= Anthony Therrien =

Canadian actor

Anthony Therrien (born December 17, 1997) is a Canadian actor from Charlemagne, Quebec. He is most noted for his performances in the films Fake Tattoos (Les faux tatouages), for which he was a Vancouver Film Critics Circle nominee for Best Actor in a Canadian Film at the Vancouver Film Critics Circle Awards 2017, and Slut in a Good Way (Charlotte a du fun), for which he received a Prix Iris nomination for Best Supporting Actor at the 20th Quebec Cinema Awards in 2018.

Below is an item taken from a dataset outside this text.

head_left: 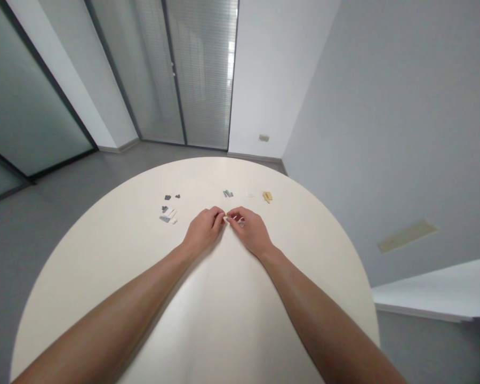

He has also appeared in the films The Torrent (Le Torrent), Corbo, 1:54, Miséricorde, Vieux Jeu, The Dishwasher (Le Plongeur), Until You Die (Jusqu'à ce que tu meures) and Out Standing (Seule au front), and the television series Faux départs and Alerte amber.

From 2022 to 2024 he played the leading role of Félix in the drama series Les Bracelets rouges. His character was a leg amputee due to cancer treatment; Therrien himself is not an amputee, and special effects were used to hide his leg.

He received a Canadian Screen Award nomination for Best Performance in a Live Action Short Drama at the 12th Canadian Screen Awards in 2024, for Until You Die.